My apologies, I am writing this two weeks after finishing
the book, so it will be an abbreviated review.
The rise of raunch culture has produced a society in which
women now objectify themselves and other women in the same way men do and call
it feminism, but is it really feminism? While institutions like Playboy, Girls
Gone Wild, and the porn industry have added new ideas and definitions of what
it means to be sexy, they have also redefined and restricted what it means to
be sexy. After decades of attempting to make women equal to men, women now
attempt to be like men to achieve the highest status in society. Levy points
out how this is not equality, constricts the spectrum of “sexy,” and does not
qualify our society as “postfeminist.”
This book is excellent for discussion, and after reading it,
I forced it onto some other PCVs in my group so they could read it and we could
all discuss it. The discussion happened over a holiday weekend at the beach,
and lasted for hours. We talked about everything from how social dictates for
how men and women act impact your personal experience, how to buck the system,
why women still feel the need for male approval and how that approval has
shifted, and whether there was any solution to it all.

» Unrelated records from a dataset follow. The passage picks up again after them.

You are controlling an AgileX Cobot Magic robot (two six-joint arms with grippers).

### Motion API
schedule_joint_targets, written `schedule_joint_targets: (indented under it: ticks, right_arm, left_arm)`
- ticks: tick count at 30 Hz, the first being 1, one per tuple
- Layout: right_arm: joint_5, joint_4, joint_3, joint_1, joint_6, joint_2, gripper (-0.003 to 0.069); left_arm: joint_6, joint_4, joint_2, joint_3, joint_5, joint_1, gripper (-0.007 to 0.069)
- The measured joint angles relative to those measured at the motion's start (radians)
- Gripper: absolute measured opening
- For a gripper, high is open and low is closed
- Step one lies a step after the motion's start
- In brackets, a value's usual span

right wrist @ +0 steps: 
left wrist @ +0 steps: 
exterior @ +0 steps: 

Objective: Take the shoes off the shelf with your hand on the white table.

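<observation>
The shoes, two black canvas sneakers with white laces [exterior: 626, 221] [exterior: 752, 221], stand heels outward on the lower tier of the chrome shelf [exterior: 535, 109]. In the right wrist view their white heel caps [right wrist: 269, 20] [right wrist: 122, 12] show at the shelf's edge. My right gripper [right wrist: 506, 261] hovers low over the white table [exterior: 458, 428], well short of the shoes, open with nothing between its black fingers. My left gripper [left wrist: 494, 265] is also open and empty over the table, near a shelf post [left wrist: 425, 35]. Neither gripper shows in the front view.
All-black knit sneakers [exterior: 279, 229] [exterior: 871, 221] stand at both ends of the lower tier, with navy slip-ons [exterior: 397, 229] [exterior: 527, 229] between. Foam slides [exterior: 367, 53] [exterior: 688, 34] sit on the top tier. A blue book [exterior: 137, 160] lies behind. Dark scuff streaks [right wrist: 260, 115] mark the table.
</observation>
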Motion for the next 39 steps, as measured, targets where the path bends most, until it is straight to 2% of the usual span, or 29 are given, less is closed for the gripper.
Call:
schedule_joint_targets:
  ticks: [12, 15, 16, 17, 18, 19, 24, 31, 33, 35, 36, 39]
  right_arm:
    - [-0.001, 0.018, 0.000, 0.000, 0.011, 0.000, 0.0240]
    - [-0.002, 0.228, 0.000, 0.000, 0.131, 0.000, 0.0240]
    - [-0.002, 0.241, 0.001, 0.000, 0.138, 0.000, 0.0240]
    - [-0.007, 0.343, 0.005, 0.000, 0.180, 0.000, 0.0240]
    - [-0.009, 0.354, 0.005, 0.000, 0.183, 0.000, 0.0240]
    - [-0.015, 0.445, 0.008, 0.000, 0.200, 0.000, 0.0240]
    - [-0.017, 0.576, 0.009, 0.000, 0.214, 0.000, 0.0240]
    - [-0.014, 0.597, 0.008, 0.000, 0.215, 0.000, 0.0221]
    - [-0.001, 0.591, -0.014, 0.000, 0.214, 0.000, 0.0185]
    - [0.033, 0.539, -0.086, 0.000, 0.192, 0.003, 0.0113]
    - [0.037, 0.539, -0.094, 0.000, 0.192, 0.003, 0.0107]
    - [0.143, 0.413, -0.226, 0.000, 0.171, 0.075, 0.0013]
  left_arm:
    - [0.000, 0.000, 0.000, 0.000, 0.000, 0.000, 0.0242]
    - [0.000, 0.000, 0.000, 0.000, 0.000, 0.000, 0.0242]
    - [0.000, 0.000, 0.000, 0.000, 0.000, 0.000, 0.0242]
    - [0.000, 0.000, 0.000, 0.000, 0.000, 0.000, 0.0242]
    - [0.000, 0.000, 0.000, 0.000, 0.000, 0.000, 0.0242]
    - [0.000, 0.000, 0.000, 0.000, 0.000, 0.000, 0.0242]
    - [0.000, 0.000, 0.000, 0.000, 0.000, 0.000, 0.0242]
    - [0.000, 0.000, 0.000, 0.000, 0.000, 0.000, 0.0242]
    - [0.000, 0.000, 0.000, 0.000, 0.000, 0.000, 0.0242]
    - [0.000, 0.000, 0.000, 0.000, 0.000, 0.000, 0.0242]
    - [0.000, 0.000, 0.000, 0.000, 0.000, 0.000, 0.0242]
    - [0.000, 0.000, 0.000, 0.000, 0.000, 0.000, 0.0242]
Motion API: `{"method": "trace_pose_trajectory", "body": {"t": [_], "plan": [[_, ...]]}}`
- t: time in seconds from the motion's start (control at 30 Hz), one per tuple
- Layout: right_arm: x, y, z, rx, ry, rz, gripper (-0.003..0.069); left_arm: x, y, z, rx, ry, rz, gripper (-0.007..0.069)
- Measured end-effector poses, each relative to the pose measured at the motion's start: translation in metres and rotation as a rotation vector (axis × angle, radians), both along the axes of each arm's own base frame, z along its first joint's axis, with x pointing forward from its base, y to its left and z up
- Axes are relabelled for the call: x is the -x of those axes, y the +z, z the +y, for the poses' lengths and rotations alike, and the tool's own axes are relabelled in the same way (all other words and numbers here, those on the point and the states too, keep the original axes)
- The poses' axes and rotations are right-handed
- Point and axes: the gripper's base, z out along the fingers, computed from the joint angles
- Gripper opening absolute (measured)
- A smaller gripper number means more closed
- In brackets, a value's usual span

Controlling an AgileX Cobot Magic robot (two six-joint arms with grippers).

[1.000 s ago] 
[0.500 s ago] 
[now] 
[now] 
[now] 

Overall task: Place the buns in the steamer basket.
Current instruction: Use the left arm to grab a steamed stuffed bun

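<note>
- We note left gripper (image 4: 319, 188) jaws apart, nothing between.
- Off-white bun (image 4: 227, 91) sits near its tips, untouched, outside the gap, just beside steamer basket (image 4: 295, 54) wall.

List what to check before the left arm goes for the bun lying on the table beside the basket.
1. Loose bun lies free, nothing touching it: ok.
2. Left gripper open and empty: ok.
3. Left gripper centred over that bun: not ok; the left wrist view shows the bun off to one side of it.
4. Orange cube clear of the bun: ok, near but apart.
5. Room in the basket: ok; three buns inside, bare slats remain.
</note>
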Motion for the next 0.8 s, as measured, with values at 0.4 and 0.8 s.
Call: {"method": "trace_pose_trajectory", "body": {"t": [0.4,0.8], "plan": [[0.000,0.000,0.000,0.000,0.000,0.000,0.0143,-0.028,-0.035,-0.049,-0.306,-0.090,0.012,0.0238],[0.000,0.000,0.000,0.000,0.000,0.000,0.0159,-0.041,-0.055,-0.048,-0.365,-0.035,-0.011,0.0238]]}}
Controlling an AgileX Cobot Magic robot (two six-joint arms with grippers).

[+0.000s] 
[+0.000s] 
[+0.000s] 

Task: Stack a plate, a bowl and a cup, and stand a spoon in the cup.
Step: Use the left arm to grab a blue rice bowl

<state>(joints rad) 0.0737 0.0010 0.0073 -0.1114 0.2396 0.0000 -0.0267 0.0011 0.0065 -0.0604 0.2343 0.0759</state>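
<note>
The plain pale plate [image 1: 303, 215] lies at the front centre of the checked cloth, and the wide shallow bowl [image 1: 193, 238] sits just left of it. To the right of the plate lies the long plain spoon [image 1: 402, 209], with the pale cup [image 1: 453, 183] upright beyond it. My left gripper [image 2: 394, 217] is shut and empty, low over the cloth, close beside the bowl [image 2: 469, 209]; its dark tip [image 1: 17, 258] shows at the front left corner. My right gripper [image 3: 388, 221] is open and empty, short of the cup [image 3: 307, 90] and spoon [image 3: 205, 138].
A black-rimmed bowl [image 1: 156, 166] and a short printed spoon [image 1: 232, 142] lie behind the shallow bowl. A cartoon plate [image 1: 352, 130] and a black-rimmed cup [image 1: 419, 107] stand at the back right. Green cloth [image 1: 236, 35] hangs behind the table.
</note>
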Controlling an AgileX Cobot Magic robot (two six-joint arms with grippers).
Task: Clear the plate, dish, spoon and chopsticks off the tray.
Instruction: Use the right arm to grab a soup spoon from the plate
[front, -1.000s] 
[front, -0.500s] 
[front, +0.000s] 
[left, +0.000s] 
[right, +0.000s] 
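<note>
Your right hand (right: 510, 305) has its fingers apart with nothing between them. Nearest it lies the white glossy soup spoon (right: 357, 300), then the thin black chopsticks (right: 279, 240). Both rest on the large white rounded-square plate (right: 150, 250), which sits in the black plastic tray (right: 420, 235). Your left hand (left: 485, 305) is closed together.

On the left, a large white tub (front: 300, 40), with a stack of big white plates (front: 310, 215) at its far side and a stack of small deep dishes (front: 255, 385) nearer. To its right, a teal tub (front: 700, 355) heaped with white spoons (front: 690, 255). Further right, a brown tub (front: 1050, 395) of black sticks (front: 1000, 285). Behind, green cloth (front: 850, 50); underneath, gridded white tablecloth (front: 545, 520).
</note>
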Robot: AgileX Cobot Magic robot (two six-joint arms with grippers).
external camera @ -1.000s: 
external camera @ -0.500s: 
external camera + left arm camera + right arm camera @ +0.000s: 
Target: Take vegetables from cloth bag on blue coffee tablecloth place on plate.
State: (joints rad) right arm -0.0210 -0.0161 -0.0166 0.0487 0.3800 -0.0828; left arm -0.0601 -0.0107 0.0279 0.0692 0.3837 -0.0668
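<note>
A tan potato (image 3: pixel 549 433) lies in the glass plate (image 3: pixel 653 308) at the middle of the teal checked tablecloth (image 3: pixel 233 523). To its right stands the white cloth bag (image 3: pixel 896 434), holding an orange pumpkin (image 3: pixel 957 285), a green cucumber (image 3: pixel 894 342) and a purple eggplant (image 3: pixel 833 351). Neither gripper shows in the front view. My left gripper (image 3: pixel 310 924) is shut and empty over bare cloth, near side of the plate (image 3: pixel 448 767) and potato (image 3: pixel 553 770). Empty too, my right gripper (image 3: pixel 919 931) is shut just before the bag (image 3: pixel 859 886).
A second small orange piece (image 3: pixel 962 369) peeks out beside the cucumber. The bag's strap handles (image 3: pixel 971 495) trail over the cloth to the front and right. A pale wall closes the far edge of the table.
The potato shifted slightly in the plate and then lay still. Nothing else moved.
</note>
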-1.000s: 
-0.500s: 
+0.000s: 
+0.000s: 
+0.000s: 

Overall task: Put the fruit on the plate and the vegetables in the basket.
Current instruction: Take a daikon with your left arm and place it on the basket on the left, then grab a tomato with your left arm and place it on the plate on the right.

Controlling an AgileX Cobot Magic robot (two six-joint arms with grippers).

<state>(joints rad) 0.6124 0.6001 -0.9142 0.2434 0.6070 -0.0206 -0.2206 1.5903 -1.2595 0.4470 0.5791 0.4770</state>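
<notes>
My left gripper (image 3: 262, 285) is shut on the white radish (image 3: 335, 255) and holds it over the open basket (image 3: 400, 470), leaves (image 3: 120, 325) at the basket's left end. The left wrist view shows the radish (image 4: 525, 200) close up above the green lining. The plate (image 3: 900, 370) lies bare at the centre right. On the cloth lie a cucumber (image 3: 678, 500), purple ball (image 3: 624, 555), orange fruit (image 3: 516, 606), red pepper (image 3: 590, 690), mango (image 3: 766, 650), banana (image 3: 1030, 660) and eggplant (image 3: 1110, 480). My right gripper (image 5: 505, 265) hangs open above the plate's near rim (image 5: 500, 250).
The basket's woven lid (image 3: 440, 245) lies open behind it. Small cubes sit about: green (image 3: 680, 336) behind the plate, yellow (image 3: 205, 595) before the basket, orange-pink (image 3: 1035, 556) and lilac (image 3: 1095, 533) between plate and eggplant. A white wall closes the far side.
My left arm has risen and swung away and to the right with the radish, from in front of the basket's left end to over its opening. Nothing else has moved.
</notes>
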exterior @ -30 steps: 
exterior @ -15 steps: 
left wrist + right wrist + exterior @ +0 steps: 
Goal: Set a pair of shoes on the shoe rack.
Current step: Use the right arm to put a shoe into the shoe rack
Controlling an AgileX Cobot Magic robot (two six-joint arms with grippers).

This was our main
problem with the book – it doesn’t present a solution to raunch culture. So
Playboy, porn, and Girls Gone Wild claim to “liberate” women by offering a
shockingly scanty way to reveal themselves, but what can we do to counter these
trends? How can we remind everyone about the goals of the feminist movement? Is
it possible to incorporate raunch culture into feminism, and how? What can we
do about it? She doesn’t tell us. But she sure is thought-provoking.
I find very interesting insights about feminism. I think the routes chosen by the majority of women to defend their rights is wrong. These are not men but seem to find the true femininity.